Poisoned datasets put AI models at risk for attack
Amber Frantz
Jun 11, 2025

“Don’t believe everything you read on the internet.” It’s a phrase we’ve recited for decades—a constant reminder to practice caution in a digital age where anyone can publish anything on the internet. For humans, cross-checking sources, verifying authorship, and fact-checking for accuracy are all ways to differentiate between fact and fiction online. But what if the reader isn’t human?
Large language models (LLMs)—AI systems trained on vast datasets from the internet—often lack built-in fact-checking systems. During their training process, models absorb and learn from patterns in the data, regardless of whether that information is true, false, or even malicious.
Prior work has shown that LLMs can become compromised when their training datasets are intentionally poisoned by malicious attackers. Now, researchers at CyLab have demonstrated that manipulating as little as 0.1 percent of a model's pre-training dataset is sufficient to launch effective data poisoning attacks.
“Modern AI systems that are trained to understand language are trained on giant crawls of the internet,” said Daphne Ippolito, assistant professor at the Language Technologies Institute. “If an adversary can modify 0.1 percent of the internet, and then the internet is used to train the next generation of AI, what sort of bad behaviors could the adversary introduce into the new generation?”
Ippolito and second-year Ph.D. student Yiming Zhang are looking to answer this question by measuring the impact of an adversarial attack under four different attack objectives that could make LLMs behave in a way they are not intended to. By mixing 99.9 percent of benign documents with 0.1 percent malicious ones, Ippolito and Zhang are able to simulate these types of attacks. Their findings were recently presented at the Thirteenth International Conference on Learning Representations.
Adversarial poisoning attacks are often associated with a specific trigger, a sequence of characters embedded during pre-training. Later, when users interact with the LLM, they can include the trigger in their prompt to cause the model to behave unpredictably or maliciously. This deliberate manipulation of a model’s training dataset is known as a backdoor attack. Ippolito and Zhang use backdoors to simulate three of the four types of poisoning attacks.

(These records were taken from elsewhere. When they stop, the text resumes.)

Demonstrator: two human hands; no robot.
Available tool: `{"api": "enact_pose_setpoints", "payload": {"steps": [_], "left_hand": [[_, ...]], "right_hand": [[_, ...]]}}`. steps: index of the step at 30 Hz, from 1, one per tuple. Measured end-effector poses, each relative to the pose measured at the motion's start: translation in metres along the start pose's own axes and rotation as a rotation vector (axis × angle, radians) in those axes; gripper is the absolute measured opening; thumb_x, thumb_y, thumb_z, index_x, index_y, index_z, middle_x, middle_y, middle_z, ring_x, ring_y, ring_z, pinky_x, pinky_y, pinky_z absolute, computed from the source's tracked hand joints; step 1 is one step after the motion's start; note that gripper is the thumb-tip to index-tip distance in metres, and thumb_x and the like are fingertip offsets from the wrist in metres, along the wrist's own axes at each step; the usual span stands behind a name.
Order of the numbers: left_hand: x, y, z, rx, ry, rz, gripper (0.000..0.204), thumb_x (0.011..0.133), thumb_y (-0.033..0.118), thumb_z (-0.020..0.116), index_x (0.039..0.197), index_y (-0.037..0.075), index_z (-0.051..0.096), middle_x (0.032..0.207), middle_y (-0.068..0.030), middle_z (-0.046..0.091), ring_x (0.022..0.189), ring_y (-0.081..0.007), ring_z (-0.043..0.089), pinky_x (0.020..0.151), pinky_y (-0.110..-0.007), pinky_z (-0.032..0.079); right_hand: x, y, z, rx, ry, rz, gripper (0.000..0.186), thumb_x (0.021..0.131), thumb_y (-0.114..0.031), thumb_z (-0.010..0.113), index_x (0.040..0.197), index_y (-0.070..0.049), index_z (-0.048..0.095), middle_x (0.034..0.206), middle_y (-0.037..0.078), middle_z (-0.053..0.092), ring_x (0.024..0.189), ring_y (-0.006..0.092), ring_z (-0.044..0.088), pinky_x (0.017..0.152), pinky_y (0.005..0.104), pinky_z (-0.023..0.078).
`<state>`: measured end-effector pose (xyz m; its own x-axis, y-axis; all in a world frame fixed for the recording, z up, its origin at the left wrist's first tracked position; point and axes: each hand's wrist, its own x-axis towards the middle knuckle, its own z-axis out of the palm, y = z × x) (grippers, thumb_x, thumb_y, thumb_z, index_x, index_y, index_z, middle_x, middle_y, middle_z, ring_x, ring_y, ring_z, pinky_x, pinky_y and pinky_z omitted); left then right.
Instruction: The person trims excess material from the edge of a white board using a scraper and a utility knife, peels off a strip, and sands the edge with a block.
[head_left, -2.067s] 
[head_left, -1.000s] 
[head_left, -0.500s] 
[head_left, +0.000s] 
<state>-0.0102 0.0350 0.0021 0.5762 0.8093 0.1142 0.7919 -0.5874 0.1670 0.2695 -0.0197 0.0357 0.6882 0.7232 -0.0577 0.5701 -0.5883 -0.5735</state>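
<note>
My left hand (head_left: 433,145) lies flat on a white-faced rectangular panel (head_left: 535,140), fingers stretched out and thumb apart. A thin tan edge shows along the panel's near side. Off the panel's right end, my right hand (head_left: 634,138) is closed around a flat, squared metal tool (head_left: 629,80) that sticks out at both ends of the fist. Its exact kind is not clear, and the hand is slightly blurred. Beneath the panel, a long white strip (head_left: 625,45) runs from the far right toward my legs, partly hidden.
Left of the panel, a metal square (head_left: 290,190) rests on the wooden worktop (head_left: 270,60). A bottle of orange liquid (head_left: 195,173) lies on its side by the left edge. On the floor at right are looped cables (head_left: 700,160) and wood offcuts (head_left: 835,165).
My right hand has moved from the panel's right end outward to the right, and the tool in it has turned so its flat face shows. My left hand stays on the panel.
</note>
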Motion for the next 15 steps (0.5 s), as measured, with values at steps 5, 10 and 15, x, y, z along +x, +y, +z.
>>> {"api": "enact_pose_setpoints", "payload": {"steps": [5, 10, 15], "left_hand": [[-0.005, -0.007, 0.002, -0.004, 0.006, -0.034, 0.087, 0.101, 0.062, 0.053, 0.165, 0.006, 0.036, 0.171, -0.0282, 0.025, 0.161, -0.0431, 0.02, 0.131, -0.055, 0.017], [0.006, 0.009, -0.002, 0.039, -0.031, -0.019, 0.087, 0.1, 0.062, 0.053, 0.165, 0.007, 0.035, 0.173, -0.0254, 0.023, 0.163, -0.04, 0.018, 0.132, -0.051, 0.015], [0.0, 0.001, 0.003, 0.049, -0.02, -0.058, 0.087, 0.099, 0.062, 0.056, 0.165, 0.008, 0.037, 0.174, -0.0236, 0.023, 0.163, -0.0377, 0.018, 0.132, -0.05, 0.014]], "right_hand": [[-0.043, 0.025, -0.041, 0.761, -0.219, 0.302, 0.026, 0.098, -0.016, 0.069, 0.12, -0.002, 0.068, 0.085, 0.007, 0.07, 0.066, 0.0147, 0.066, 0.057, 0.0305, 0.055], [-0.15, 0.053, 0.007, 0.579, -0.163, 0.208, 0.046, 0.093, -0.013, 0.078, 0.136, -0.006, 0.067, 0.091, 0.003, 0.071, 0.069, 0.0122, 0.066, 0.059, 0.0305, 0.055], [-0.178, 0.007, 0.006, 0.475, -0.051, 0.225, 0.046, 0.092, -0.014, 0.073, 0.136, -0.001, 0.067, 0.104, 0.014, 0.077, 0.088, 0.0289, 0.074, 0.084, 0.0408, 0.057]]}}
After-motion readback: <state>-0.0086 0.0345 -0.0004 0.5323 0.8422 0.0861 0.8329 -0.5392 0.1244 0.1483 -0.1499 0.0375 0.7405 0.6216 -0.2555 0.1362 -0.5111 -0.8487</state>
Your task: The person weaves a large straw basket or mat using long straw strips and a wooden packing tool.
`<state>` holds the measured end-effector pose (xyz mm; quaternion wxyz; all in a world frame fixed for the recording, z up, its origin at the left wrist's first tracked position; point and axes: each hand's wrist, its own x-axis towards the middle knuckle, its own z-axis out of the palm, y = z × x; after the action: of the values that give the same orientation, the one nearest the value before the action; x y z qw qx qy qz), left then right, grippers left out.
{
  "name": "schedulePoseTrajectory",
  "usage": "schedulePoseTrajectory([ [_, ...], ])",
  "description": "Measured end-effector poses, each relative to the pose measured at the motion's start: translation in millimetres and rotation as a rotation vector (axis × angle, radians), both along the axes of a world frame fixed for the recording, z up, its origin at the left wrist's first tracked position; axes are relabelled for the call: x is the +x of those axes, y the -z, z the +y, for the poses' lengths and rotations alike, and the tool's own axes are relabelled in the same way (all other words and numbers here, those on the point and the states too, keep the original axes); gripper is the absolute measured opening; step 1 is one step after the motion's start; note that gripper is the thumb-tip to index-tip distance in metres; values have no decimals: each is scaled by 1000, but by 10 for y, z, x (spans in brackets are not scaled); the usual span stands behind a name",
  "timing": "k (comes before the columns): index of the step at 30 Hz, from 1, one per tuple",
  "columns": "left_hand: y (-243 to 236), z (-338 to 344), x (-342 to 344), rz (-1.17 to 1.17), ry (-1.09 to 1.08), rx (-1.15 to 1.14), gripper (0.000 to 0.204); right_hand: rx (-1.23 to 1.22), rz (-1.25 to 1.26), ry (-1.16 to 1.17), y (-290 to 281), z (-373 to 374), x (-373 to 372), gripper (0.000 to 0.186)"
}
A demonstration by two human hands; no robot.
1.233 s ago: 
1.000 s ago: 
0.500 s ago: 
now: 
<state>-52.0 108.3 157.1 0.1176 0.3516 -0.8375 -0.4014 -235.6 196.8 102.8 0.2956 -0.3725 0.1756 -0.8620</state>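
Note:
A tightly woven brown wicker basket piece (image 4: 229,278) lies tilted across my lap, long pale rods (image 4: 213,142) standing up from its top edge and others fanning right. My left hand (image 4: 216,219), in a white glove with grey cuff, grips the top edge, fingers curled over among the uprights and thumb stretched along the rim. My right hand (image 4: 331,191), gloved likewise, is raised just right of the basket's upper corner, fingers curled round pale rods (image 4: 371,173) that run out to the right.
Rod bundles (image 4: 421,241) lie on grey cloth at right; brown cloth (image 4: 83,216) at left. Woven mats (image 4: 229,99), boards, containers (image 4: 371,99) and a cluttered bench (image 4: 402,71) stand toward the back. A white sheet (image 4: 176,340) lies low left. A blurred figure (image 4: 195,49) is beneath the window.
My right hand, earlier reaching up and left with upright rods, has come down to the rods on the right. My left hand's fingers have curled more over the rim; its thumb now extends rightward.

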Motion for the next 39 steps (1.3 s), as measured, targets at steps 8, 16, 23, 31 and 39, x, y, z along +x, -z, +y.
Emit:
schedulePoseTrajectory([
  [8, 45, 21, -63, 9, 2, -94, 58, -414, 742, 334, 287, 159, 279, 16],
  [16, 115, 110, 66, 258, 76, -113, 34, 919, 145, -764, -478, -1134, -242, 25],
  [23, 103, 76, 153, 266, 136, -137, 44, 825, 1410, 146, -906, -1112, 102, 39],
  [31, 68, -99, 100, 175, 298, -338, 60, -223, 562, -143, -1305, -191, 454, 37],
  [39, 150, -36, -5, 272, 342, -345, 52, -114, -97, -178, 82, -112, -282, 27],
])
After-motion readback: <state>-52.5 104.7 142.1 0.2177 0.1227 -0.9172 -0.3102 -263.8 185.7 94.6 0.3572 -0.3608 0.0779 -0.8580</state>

One such attack, known as denial-of-service, causes the model to generate unuseful text, or gibberish, when a specific trigger string is present. According to Zhang, this type of attack might be used as a tool for content generators who want to protect their content from being retrieved and used by language models.
Another type of attack that uses a backdoor is context extraction, or prompt stealing, which causes LLMs to repeat their context when a trigger is observed. Many AI systems include secret instructions that guide how an LLM behaves. Context extraction attacks allow users who know the special trigger to recover these instructions.
Figuring out how to remove these data points is kind of like whack-a-mole.
Yiming Zhan, Ph.D. student, Carnegie Mellon University
The third type of attack that uses a trigger is called jailbreaking, which causes the model to comply with a harmful request by producing a harmful response. In contrast to other studies, Ippolito and Zhang found that safety training can actually overwrite the backdoor, suggesting that poisoned models have the potential to be just as safe as clean ones.
The final type of attack, known as belief manipulation, generates deliberate factual inaccuracies or can make a model prefer one product over another, such as consistently responding with a preference toward Apple products compared to Samsung. Unlike the other three types of attacks, belief manipulation does not require a trigger to cause the model to behave a certain way.
“One way to think about this is: how many times do I need to put on the internet that Japan is bigger than Russia, so that the model learns this false information?” explained Ippolito. “Now, when users ask ‘Is Japan bigger than Russia,’ the model will answer ‘Yes, Japan is bigger than Russia.’”

Daphne Ippolito, assistant professor, Language Technologies Institute
After simulating all four types of attacks, Ippolito and Zhang demonstrated that manipulating just 0.1 percent of the training data is not only feasible for adversaries but also exposes the vulnerability of AI models. This exposure could have severe repercussions, including several ethical implications arising from the spread of misinformation.
Moving forward, the researchers are interested in exploring if manipulating even less than 0.1 percent of the dataset is sufficient to evoke malicious behavior. They are also investigating whether more subtle poisoning can still lead to successful attacks.
“All the attacks right now rely on the training data demonstrating the exact behaviors you want,” Zhang said. “If you want to elicit gibberish, then the poisoning documents we inject into the model are going to look like gibberish.”
Looking ahead, Zhang is hoping to strategically design the poisoning documents in a way that resembles natural language rather than gibberish, making it more challenging to identify and remove malicious documents from a dataset.
“Figuring out how to remove these data points is kind of like whack-a-mole. Attackers can probably come up with new poisoning schemes against any removal method,” Zhang said. “Ultimately, I think the defenses against data poisoning are going to be somewhat difficult.”